Viral-bacterial (secondary) pneumonia develops by the end of the first week from the onset of influenza. With this type of pneumonia, the interval between the onset of the first respiratory symptoms and signs and involvement in the process of the lung parenchyma can be up to 4 days, during this period even some improvement in the patient’s condition is possible. In most cases, the cough is productive with purulent or bloody sputum, accompanied by tremendous chills and pleural pain. As a rule, by the time of hospitalization, there are signs of severe respiratory failure: severe dyspnea, tachypnea, cyanosis.

Tertiary bacterial pneumonia develops in the second week from the onset of influenza. This is the most common complication that occurs due to damage to the ciliary epithelium by the virus, slowing down the mobilization of leukocytes, and impaired neutralization of bacteria by polymorphonuclear phagocytes. In most patients, the diagnosis of secondary bacterial pneumonia can be made based on the history. Usually the patient suffers a typical flu, followed by a period of apparent improvement, some patients even have time to get to work. However, 3-14 days after the first flu symptoms, the patient’s condition deteriorates rapidly: a second wave of fever with chills, pleural chest pain, cough with purulent sputum, and possibly hemoptysis. In about 2/3 of cases, the disease does not have a two-phase character, and the symptoms of pneumonia “superimpose” on the symptoms of influenza.

CONCLUSIONS:

-when working with patients with fever, a medical worker must wear a mask pulmonology departments of medical organizations

– early start of antiviral therapy is necessary, drugs with proven efficacy are TAMIFLU and RELENZA

– Paracetamol is recommended as an antipyretic for fever in pregnant women, while other drugs increase the risk of obstetric bleeding

– Mandatory hospitalization of children under 3 years of age with signs of acute respiratory disease

– obligatory pulse oximetry for patients (if a pulse oximeter is available) for early detection of respiratory disorders

Appendix

The degree of intoxication in children.

I degree. Decreased emotional tone, decreased appetite, liver enlargement by 1.0-2.0 cm, decreased muscle tone, subfebrile condition.
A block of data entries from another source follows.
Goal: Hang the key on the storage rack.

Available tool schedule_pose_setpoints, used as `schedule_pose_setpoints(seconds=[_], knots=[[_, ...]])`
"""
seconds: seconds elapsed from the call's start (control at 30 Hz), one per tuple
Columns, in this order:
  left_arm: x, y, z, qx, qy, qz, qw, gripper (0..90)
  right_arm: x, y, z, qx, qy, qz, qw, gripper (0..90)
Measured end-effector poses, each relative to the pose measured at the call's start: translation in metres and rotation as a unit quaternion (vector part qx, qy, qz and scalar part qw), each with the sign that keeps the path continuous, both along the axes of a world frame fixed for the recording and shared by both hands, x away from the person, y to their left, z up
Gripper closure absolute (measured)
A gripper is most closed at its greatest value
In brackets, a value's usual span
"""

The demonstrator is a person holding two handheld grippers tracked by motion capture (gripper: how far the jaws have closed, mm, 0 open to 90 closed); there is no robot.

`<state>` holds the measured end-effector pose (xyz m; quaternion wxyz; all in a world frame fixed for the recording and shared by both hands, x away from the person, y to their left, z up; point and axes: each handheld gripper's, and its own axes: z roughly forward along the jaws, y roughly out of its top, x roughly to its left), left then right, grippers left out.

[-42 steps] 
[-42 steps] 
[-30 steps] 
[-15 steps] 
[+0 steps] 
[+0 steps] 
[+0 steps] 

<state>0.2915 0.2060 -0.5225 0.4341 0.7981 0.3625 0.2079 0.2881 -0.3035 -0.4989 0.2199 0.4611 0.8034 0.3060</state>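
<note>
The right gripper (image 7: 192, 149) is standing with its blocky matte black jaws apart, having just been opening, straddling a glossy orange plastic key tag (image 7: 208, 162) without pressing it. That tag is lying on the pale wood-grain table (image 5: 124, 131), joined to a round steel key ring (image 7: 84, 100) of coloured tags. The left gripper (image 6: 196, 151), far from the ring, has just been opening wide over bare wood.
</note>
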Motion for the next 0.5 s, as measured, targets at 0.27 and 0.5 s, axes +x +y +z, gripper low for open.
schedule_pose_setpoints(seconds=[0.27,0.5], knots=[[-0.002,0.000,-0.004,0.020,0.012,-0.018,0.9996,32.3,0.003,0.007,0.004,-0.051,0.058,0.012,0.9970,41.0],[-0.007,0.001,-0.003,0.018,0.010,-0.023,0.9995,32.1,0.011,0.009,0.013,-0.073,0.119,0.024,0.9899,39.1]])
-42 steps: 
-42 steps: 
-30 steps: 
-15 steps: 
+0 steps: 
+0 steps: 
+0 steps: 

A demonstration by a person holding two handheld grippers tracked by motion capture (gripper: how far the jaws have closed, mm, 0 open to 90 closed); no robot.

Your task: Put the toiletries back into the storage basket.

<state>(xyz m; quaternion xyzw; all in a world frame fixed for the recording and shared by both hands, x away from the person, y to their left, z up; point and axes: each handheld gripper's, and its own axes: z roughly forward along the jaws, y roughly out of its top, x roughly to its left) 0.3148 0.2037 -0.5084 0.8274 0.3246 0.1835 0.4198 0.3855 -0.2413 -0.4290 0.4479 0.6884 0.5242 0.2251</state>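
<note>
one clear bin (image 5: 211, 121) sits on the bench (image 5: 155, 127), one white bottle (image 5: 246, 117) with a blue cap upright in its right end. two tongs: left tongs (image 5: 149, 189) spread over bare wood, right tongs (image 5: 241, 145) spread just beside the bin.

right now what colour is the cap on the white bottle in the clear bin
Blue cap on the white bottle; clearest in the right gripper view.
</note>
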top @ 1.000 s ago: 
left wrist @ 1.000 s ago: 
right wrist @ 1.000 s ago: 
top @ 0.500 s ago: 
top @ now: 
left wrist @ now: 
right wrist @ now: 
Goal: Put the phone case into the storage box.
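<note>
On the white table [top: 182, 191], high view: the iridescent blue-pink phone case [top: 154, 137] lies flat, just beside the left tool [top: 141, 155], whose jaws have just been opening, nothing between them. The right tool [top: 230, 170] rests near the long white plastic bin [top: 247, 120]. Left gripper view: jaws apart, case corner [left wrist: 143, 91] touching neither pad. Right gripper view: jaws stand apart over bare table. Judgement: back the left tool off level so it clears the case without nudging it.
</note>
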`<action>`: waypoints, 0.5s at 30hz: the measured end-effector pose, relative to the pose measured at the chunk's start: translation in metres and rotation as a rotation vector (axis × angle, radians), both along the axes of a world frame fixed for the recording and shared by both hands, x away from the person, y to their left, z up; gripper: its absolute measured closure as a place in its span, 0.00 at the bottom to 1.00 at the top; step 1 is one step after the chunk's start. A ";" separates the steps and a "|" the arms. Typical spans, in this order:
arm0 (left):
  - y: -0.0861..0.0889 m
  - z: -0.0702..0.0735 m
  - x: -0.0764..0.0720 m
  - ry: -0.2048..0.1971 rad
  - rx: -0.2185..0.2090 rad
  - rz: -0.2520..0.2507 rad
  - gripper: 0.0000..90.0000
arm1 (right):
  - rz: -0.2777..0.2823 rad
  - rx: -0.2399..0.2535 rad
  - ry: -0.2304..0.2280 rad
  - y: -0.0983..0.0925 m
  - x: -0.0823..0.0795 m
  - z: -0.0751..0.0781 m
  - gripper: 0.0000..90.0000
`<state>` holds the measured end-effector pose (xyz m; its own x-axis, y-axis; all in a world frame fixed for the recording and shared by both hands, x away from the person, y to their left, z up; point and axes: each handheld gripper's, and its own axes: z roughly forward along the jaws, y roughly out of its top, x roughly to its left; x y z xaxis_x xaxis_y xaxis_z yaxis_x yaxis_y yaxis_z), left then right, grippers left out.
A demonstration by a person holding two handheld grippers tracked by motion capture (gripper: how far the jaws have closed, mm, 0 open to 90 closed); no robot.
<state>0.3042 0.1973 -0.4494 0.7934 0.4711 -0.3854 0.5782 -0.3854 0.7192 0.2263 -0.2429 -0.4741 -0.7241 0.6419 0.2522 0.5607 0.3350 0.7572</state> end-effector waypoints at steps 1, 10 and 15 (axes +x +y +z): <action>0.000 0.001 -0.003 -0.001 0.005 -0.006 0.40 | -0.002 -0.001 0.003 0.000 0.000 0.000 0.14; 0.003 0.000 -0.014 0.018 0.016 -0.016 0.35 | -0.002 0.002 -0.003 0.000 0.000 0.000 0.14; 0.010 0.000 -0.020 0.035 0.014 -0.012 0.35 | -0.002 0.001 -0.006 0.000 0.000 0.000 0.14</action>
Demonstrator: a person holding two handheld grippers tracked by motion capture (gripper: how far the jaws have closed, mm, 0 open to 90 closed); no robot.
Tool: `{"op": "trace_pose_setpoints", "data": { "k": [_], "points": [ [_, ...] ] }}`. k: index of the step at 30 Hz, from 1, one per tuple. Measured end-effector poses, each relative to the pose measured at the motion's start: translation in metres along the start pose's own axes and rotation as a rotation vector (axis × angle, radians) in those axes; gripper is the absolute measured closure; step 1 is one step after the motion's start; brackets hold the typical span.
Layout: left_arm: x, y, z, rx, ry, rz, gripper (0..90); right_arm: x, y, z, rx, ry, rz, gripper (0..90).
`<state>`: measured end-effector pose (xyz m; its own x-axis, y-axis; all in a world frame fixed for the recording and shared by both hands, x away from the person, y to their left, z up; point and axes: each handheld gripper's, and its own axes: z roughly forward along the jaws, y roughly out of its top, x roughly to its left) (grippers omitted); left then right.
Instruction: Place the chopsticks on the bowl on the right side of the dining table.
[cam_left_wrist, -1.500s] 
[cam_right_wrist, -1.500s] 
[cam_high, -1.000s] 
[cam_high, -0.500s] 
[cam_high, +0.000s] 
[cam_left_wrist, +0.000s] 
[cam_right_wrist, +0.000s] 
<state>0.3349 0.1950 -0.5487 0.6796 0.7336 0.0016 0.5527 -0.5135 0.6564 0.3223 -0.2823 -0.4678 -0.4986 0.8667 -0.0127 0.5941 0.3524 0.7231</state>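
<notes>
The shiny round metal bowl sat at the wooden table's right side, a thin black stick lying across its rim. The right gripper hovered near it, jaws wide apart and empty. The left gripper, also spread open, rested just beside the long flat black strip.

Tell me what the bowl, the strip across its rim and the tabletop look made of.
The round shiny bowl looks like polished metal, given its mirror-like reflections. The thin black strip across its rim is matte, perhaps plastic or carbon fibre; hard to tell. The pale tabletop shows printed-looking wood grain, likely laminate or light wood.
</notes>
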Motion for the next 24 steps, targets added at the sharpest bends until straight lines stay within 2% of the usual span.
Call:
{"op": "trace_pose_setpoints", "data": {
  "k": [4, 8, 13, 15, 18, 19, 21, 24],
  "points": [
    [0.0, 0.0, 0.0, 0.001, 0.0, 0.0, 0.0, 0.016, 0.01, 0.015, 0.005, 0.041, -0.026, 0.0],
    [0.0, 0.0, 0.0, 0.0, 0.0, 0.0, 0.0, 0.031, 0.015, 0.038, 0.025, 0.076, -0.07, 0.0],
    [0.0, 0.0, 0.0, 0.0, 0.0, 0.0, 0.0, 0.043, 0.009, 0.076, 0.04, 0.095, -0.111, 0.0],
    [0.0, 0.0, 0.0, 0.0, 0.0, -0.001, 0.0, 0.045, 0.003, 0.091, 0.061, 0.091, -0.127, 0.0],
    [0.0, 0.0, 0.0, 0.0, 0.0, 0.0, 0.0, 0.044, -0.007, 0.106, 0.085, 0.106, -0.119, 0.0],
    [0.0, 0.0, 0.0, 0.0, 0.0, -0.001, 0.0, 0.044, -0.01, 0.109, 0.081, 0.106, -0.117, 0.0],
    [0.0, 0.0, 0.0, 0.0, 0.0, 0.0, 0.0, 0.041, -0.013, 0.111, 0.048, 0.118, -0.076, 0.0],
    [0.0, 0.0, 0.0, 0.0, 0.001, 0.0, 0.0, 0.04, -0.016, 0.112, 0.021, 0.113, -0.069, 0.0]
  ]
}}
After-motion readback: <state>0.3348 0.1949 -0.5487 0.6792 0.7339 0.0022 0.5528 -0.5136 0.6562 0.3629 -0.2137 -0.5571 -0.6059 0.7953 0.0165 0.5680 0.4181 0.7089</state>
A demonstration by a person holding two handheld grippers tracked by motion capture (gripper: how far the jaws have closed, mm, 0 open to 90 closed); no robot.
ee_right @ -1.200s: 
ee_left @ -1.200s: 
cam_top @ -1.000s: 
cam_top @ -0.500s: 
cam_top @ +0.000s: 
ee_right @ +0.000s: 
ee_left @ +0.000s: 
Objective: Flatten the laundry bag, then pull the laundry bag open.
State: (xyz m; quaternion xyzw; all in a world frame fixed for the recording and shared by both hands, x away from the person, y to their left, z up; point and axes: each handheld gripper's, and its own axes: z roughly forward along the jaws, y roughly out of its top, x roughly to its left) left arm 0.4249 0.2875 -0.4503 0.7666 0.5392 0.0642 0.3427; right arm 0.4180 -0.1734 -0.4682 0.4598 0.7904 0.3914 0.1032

II degree. The child is restless or very lethargic, loses interest in others, refuses to eat, is pale, muscle hypotension, muffled heart sounds, temperature 38-39C, the liver is enlarged by 2.0-3.0 cm, there may be vomiting, regurgitation.

III degree. Sopor.

Degrees of respiratory failure in children (RD).

DN I degree. Respiratory distress with moderate exercise, breathing quickens by 10-2%. Tachycardia is moderate. HR:RR = 3:1 (normally 3.5:1). The gas composition of the blood is almost not disturbed.

DN II degree. Dyspnea and cyanosis at rest. Breathing speeded up by 20-30%. The pulse is frequent. HR:HR=2:1. Participation of auxiliary muscles in the act of breathing. In the blood, persistent hypoxia and hypercapnia. The child is restless.